Imaginée par Le Corbusier au lendemain de la Seconde Guerre mondiale, la chapelle Notre-Dame-du-Haut accueille le deuxième concert de musique “profane” de son histoire. Après Moriarty en 2010, c’est donc à Yael Naim qu’incombe la difficile tâche de réchauffer un public congelé par le souffle venu des contreforts des Vosges. Mission accomplie en mitaines et dans la douleur, au terme d’un concert propret, alourdi d’anecdotes de vie loin d’être indispensables.
Le lendemain midi, entre Belfort et Montbéliard, c’est dans le wagon-bar du nouveau TGV Rhin-Rhône que Generiq poursuit son itinérance. A trois jours de son lancement officiel, la nouvelle ligne à grande vitesse s’offre une dernière répétition grandeur nature avec un chef de bord déluré incarné par Piano Chat. Le Tourangeau attend le départ du train pour libérer son tapage farfelu. Guitare électrique, batterie, synthé : Marceau Boré tape sur tout ce qui l’entoure sans épargner le mobilier de la voiture. Les sautes de courant galvanisent ses fantaisies et l’entraînent vers une conclusion idéale : la réinterprétation dépouillée de Et j’entends siffler le train sur un clavier Bontempi.

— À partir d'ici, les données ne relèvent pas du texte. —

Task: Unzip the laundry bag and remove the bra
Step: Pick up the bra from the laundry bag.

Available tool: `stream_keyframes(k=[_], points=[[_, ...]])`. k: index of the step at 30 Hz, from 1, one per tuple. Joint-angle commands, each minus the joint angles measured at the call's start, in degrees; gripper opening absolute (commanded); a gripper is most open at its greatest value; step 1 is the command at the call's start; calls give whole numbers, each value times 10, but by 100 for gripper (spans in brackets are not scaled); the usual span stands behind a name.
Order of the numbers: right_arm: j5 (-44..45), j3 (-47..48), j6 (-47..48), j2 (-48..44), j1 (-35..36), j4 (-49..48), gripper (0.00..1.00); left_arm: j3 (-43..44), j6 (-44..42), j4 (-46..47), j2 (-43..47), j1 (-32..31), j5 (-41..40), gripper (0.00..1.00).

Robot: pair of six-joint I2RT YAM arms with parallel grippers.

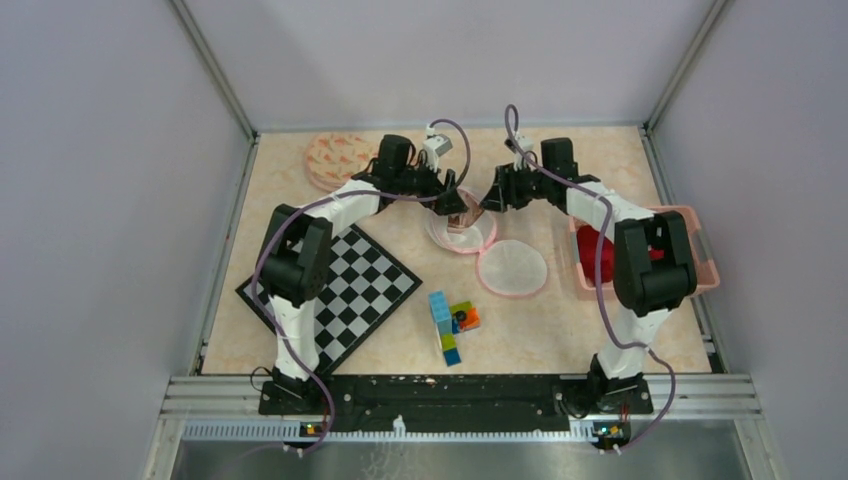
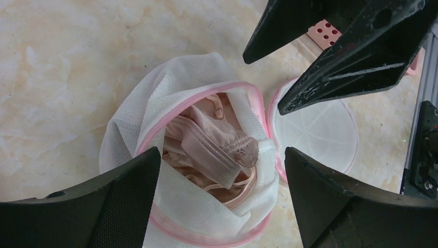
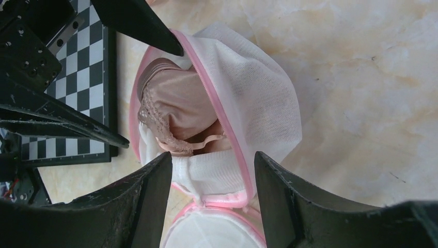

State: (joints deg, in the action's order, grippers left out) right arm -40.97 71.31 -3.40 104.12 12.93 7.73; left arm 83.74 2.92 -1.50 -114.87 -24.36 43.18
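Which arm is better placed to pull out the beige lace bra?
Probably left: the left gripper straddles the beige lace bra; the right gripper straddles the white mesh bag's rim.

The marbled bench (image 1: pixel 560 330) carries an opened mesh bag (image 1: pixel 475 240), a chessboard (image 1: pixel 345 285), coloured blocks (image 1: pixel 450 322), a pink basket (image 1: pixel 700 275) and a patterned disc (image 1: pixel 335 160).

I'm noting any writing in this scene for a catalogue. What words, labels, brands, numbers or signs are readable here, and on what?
No words, brands or numbers are readable in any view.
laundry bag: no label or print shows.
pink piece: red dots only, no numeral.
toy blocks: too small to tell whether they bear any marking.
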Motion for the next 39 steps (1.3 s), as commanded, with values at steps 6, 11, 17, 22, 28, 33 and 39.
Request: stream_keyframes(k=[6,11,17,22,28,33,39], points=[[58,48,4,35,24,-45,59,27,34,9,-18,-1,0,85],[108,55,4,49,30,-48,57,22,35,35,-6,-5,56,44],[129,58,4,64,33,-45,55,25,39,45,13,-8,105,3],[147,60,8,71,34,-41,46,25,40,68,47,-8,180,0],[146,67,11,77,33,-35,31,26,65,125,74,-9,246,0],[146,71,15,82,33,-31,16,17,159,237,82,-8,303,0],[147,67,19,79,35,-29,0,-24,404,550,77,-8,345,0]])
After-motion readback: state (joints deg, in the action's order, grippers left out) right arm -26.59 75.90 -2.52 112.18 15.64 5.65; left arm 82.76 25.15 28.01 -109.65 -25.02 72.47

Le même jour, le festival atteint la Bourgogne et prend ses quartiers à Dijon. La Cité des ducs pourrait bien anoblir les performances de Connan Mockasin (encore lui) et de Cascadeur, programmés au Grand Théâtre dans la soirée. Mais la fin d’après-midi est réservée au Canada, avec deux groupes et deux concerts organisés dans un hôtel particulier. L’Hôtel de Vogüé bourdonne d’abord au son des progressions raffinées de Monogrenade, délicatesse montréalaise qui triomphe par le bruit et l’effleurement, avant de basculer dans l’énergie et le fracas ordonnés par les deux rockeuses de The Pack a.d.
Le soir venu, Connan Mockasin, maître des songes et de l’apaisement, confirme le ravissement pressenti la veille et ouvre une voie royale à Cascadeur. Accompagnée de dix-huit musiciens, dont quatorze élèves des conservatoires de Belfort et du Jura suisse, la prestation du Messin renvoie aux origines de sa formation classique. Dissimulé derrière son casque de pilote, le chanteur apparaît malgré tout à découvert ce soir-là, comme mis à nu par le renfort de cet orchestre – le Cascadeur Orchestra, réuni spécialement pour l’occasion. Un retour aux sources permis par l’apport de musiciens amateurs : la vraie cascade de l’édition 2011 du festival.